Search code examples
sqlruby-on-rails-3tagstagging

Rails 3 - which sql query for related tags


I'm planning this feature now for a long time, and I just can't get started with it really, cause I don't know how to express it in code. Sometimes when I think I got it and know what I want, I suddenly get trapped again and everything stops making sense.

I have tags and taggings, so a has_many through relation with articles. You could call article.tags and tag.articles.

Now, each tag has their show page, basically like stackoverflow. And on this show site I want to list related tags, among others. My approach to these related tags is, that it should be those tags, which most often are tagged as well, at an article, which is tagged with the show tag. I hope this makes some sense.

Example: I'm on /tags/obama, so the related tags should be those that most often are used at articles, that include the tag obama. If I had 4 articles, and 3 of them included 'obama' and all of those 3 as well included the tag 'united_states' for example, then the most related tag to tag 'obama' would be 'united_states'. Sorry if I'm wordy..

I'm not even sure, if this is the best approach to find related tags, but this idea works fine for me. However, I can't implement it.

First I would need to fetch all articles, that include the show tag. So tag.articles. But what's the next step?

tag.articles.each do |article|
  article.tags

... im just getting confused at this point.


Solution

  • I think the best way to solve this is to have a many to many relation between tags, so a tag can have many tags. Then in the relation between two tags, you store the count of how many instances they occur together.

    You could also simply create a new tag-to-tag connection each time the tags occur in the same article. This will however create some redundancy in the database.

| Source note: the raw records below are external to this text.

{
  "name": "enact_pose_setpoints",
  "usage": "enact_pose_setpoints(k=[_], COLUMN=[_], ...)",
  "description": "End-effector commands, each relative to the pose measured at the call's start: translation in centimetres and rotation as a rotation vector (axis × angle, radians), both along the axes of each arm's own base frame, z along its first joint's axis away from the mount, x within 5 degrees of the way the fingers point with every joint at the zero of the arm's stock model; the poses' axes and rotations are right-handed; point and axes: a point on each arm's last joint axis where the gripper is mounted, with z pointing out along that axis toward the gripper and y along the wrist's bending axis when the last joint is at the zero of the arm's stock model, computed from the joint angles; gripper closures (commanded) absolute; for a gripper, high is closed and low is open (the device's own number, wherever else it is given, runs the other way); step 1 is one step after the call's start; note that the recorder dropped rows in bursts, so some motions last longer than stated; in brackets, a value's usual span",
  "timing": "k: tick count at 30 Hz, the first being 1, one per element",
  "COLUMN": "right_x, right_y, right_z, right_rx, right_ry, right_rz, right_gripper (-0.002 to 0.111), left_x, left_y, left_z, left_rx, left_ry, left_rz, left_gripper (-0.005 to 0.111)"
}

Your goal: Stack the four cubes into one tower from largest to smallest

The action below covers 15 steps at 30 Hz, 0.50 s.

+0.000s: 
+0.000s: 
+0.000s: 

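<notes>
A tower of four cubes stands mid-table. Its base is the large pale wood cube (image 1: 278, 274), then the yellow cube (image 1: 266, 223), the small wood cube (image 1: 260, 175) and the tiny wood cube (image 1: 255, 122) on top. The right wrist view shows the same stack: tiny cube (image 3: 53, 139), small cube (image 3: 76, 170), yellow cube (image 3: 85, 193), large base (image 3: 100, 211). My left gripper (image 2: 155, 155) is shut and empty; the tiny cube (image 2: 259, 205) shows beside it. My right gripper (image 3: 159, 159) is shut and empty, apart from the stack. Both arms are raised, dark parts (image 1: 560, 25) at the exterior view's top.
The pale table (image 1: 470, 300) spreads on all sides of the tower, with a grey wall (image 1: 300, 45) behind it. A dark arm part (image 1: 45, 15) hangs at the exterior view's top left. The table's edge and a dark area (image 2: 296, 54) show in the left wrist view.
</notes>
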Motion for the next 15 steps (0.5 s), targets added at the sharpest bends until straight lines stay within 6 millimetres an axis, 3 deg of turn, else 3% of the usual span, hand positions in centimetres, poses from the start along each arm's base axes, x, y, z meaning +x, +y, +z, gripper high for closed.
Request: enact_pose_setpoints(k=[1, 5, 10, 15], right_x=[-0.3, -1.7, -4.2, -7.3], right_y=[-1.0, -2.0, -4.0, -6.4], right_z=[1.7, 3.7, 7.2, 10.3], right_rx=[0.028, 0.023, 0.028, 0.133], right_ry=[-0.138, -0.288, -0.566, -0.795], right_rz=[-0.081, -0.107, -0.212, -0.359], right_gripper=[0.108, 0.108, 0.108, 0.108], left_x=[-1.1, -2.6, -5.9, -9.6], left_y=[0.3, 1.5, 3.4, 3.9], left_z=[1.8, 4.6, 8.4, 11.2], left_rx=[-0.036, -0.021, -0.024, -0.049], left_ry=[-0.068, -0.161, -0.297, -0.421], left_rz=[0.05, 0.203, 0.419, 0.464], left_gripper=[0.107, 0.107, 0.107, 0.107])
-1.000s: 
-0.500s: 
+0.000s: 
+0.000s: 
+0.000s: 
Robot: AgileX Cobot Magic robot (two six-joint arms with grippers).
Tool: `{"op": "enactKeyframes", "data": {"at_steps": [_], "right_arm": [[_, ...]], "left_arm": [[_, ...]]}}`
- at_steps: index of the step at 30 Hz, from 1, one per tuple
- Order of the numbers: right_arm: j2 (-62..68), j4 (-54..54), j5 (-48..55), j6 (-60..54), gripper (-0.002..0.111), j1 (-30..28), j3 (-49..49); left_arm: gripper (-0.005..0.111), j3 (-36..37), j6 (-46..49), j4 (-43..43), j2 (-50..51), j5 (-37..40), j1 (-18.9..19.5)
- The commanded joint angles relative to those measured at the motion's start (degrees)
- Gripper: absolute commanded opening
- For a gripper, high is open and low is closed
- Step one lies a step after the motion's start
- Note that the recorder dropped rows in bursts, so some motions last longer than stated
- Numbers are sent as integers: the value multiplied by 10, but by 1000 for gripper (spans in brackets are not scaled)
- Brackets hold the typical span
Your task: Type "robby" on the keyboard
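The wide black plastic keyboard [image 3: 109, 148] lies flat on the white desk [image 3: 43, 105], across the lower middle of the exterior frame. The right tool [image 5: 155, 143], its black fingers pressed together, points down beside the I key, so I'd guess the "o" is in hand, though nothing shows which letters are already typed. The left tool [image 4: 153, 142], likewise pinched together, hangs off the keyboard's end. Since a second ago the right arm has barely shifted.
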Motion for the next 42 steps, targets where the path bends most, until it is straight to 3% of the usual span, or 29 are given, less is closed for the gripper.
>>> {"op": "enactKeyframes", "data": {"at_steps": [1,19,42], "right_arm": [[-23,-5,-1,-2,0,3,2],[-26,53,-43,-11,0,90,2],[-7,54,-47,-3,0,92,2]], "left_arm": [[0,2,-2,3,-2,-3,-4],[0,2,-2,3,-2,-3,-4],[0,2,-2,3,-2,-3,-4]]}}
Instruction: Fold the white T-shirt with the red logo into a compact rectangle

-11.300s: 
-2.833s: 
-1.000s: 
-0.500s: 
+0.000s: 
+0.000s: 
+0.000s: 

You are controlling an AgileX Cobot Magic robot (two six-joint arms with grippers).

    If you do not want to introduce another table, you can get this to work the way you started, except it might be very slow with even a fairly small amount of tags. But here is how I would have done this, if you can not make a Tag-to-tag connection:

    hash_storage = Hash.new(0) #0 is the default value
    tag.articles.each do |article|
       if article.tags.each do |t|
          #we now know that this tag "t" is in the same article as our original tag
          if t!=tag #we don't care if t actually the same as our original tag
              hash_storage[t]+=1
          end
       end
    end
    #Now, this is a bit messy, but we need to sort the hash.
    ordered_tags = hash_storage.map{|k,v| [v,k]}.sort.reverse.map{|a,b| b} #there might be a smarter way of doing this. 
    
    ordered_tags.each do |t|
      #do whatever. the tags should now  be ordered by their relative frequence of occurrance together with the initial tag.
    end    
    

    Hope this helps :)